Journal des bois gravés

 

 

 

L’ATTENTE DES ÉPREUVES

 

ABG2BIS

 

La balayeuse remonte puis redescend la rue invisible, projetant à travers la porte vitrée les lueurs orange de son gyrophare, et ce bon vacarme de l’aube urbaine brosse les dernières poussières du rêve, lave la nuit et prélude aux hauts cris des martinets, aux sirènes, aux mélopées des tourterelles, toute la symphonie du monde qui s’accorde.

Volets tirés on devine la vie qui s’agite, se courbe, s’étire, s’apprête à repartir. Dans la pénombre ça sent l’encre, le vernis et l’essence de térébenthine (c’est le premier constat que fait tout visiteur qui pénètre dans l’Atelier). L’odeur en est sans doute plus subtile, mais ça sent aussi l’attention et l’attente, à cause de ce ciel constellé d’épingles claires qui guident les voiles d’une flottille d’épreuves – en route vers quel horizon ?

Avec le chat je m’embusque. Au plafond les feuilles bougent un peu et l’on sent bien que quelque chose comme une forêt ou une mer respire.

L’attente des épreuves.

Les formes, les ébauches, toutes les feuilles de cette forêt d’encre attendent la lumière ou la nuit – c’est une heure hésitante –, attendent qu’on les presse de questions, qu’on les détache, qu’on les descende, qu’on les regarde, qu’on les fasse vivre, qu’on vive avec elles, qu’on se fraye en elles un chemin.

Il règne cependant ici une quiétude un peu trompeuse, car chèrement gagnée sur d’extrêmes inquiétudes dont l’étalage cru ferait fuir le chaland que l’on attend, pourtant.

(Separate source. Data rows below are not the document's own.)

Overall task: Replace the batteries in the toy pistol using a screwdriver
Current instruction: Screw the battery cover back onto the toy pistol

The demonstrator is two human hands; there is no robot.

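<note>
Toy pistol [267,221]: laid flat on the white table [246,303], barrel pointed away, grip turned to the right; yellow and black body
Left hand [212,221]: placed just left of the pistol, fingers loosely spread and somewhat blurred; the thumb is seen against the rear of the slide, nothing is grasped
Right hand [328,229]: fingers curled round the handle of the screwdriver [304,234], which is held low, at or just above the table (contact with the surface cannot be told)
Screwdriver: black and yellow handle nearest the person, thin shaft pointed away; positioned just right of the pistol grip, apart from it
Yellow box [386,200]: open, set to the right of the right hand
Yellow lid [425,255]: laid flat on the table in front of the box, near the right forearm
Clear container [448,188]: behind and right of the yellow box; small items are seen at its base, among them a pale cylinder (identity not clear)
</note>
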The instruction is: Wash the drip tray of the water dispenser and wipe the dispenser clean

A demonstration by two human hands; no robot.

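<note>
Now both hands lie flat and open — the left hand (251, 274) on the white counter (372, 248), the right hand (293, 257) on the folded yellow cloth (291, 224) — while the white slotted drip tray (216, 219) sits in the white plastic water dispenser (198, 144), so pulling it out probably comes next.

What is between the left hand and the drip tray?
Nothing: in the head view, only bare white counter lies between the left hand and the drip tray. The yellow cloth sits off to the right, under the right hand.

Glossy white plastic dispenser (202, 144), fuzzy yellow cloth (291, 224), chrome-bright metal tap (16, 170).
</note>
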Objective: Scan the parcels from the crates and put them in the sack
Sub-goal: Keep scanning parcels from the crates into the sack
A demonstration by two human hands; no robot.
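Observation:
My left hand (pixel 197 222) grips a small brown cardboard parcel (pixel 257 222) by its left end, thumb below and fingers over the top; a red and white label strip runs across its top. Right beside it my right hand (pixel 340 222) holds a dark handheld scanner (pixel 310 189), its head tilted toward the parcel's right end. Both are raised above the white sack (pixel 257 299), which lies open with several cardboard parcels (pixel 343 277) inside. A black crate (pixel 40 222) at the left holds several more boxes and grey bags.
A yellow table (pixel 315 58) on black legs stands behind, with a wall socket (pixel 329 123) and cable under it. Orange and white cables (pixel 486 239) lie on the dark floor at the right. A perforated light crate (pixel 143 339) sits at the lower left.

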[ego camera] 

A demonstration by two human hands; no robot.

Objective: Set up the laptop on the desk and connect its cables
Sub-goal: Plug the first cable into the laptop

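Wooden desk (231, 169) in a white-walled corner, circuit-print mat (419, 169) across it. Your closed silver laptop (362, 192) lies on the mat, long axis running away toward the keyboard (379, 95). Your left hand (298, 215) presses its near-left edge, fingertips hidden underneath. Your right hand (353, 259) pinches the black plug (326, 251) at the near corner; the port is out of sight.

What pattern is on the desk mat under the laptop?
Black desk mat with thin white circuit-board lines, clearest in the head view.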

Bientôt la porte s’ouvrira et le flot lisse de la vie ordinaire viendra y battre. Une dame rentrera, qui demandera au graveur s’il ne veut pas faire un trou dans le cuir de sa ceinture parce que le petit cordonnier d’à côté est fermé et qu’il a le matériel pour cela ; il s’exécute, la dame parle et les épreuves refluent, l’onde se fait moins lisse, car oui, j’ai bien maigri ces temps-ci, à cause de ma mère qui, à cause de la vie… Un quidam entrera qui parlera de lui et ne regardera rien ; ou bien deux jeunes filles contempleront longuement les images en s’exclamant et repartiront avec trois ou quatre cadres soigneusement choisis.

La porte va s’ouvrir sur le long corridor de l’Atelier-galerie, rue de la Cathédrale, Poitiers, voie piétonne, en plein centre, en face du Taj-Mahal, venez et vous verrez : c’est un curieux commerce où l’on vend des épreuves.